▶ WHAT IS REQUIRED
Omit all pictures, then repeat the listing exactly.

▶ DATA SHOWN
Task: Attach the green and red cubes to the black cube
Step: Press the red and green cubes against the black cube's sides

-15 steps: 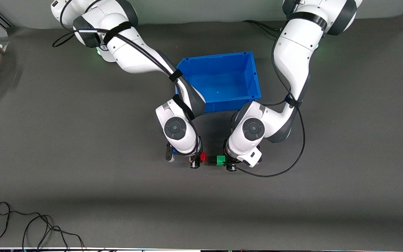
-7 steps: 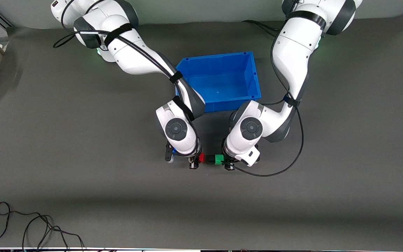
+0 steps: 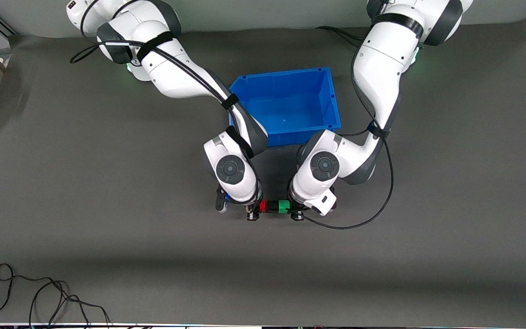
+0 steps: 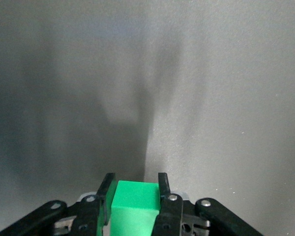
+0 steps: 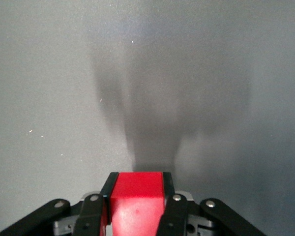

▶ ANSWER BOX
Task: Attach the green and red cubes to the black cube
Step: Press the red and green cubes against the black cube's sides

-15 steps: 
-7 steps: 
+0 steps: 
+0 steps: 
+0 steps: 

Nothing remains to be added to the output.